Exactly the lines below, starting with the one containing "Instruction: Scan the" and going on through the one containing "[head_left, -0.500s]", must be reproduced, both ends included, and no pictures with them.

▼▼▼

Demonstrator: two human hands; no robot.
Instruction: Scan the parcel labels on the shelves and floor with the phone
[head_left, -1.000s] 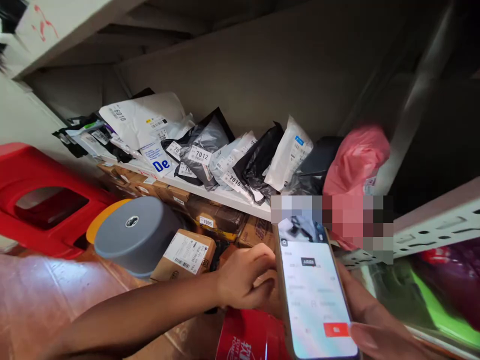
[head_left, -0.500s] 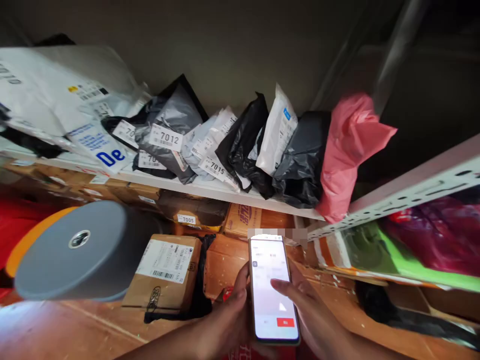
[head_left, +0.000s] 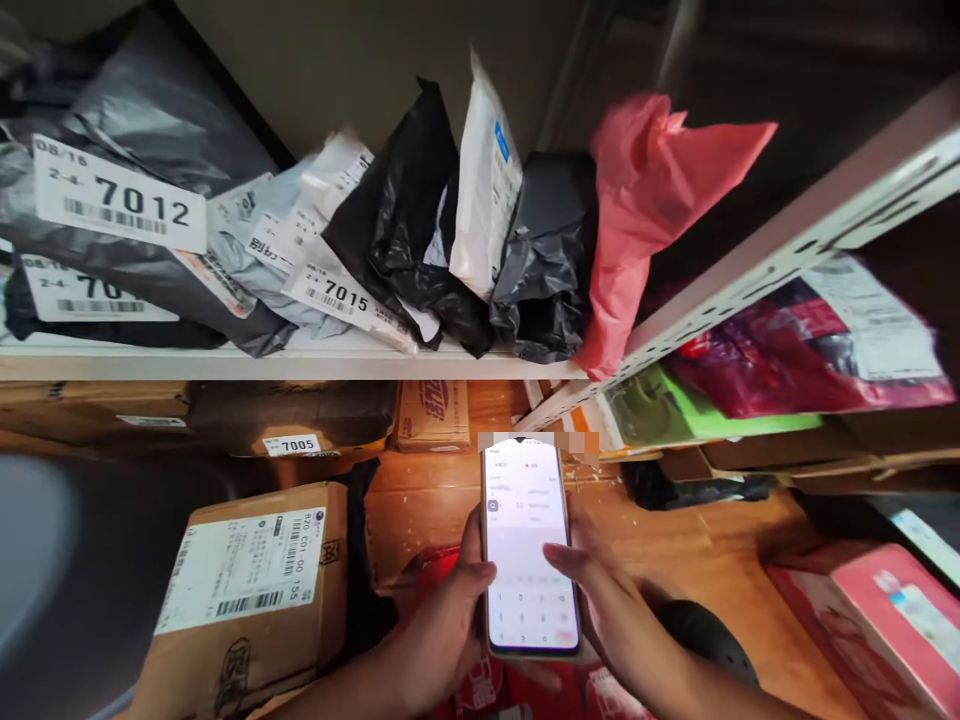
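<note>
A smartphone [head_left: 525, 560] with a lit screen is held upright at the lower middle, gripped from both sides. My left hand [head_left: 450, 610] is closed around its left edge, thumb along the side. My right hand [head_left: 607, 600] wraps the right edge, and its thumb lies over the screen. A number keypad shows on the lower part of the display. Fingers behind the phone are mostly hidden. Below the phone are red packages [head_left: 540, 690]. To the left stands a cardboard box [head_left: 330, 570] with a white shipping label.
A white shelf [head_left: 315, 366] carries grey, black and white mailer bags and a pink bag [head_left: 630, 220]. Under it sit boxes, one labelled 7005 [head_left: 292, 443]. A slanted metal post [head_left: 750, 270] rises at right, beside a magenta parcel [head_left: 750, 360] and a pink box [head_left: 885, 620].
The view has moved closer to the shelf and turned right; the grey cylinder has mostly left the frame. The phone screen now shows a number keypad instead of a red button. Both hands still hold it.
</note>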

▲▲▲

## EXERCISE SOLUTION
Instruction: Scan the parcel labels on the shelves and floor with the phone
[head_left, -1.000s] 
[head_left, -0.500s] 

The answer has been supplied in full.